Nneka sighed. She knew very little about this man; only that he was rich, and very persistent. After that first time she’d sold boli to him at her shed on Coker Street, he’d kept coming back. She had assumed that he liked her boli so much, until he’d told her he was interested in her.
“Just let Otunba into your life, and you will see how good he can be. You won’t regret it o! You are a very beautiful woman you know. You need a correct man that can take care of you. I’m thinking of buying you from your hushand,” he’d said to her on many occasions.
Nneka did not think of herself as beautiful. Maybe she had, at one time. But now she was too busy taking care of Ginika to think of herself. She was oblivious to the look of quiet longing in the eyes of the men around her; of her aloof, unreachable aura that attracted and maddened them at the same time. Ginika was all she cared about.

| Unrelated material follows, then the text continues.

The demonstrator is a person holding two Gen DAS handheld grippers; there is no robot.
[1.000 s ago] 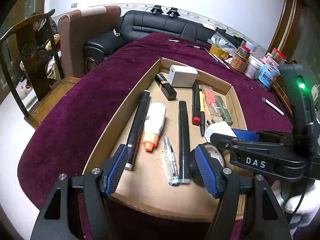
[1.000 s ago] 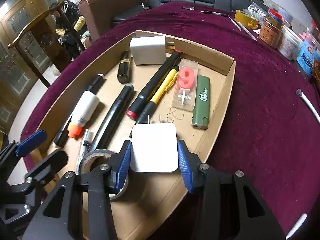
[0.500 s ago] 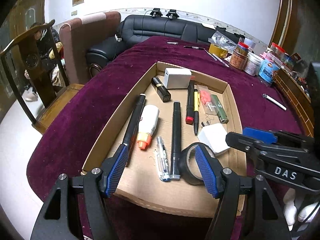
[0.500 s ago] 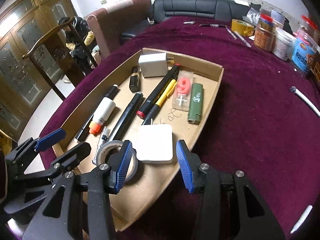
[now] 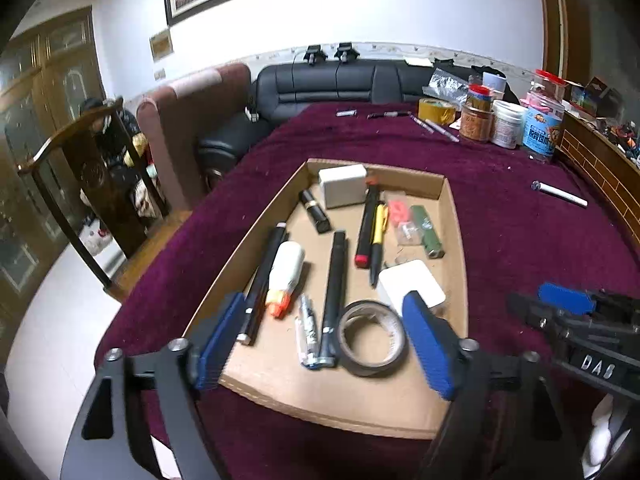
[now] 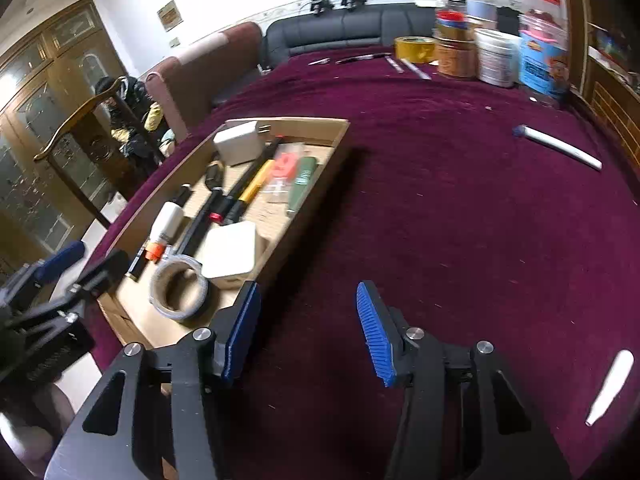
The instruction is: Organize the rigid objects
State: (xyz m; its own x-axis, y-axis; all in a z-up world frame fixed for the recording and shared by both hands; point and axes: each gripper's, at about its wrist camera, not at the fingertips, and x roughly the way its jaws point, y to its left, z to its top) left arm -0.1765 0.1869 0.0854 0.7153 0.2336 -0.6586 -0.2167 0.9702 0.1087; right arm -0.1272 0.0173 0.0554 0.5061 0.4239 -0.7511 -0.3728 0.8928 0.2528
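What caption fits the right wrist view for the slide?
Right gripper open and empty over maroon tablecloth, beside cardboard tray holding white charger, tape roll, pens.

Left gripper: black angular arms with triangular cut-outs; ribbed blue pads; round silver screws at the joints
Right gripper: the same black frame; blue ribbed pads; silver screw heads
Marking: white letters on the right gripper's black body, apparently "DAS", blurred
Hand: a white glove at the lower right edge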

Nneka often smiled at Otunba’s assumption that she had a husband. For her, there had been no man after Daniel. His betrayal had left her with an intense fear of, and aversion to men. Her experience with Daniel had robbed her of her one chance to get into the university. When Nneka’s mother had died five years after Ginika’s birth of high blood pressure, Nneka had moved to Coker Street, Orile, to continue her life. She’d decided that Ginika would have the life that she had missed due to her own foolishness. Ginika was in J.S.S. 2, and she was an excellent student. She’d taken after her mother.
Oya, mo ti je tan. I have finished eating. It is now time to satisfy another type of hunger. Let us go inside,” Otunba said, rising.
Nneka felt a sudden surge of courage. Her daughter’s life would not be cut short, no matter what. She would save Ginika, and in doing so, she would save herself.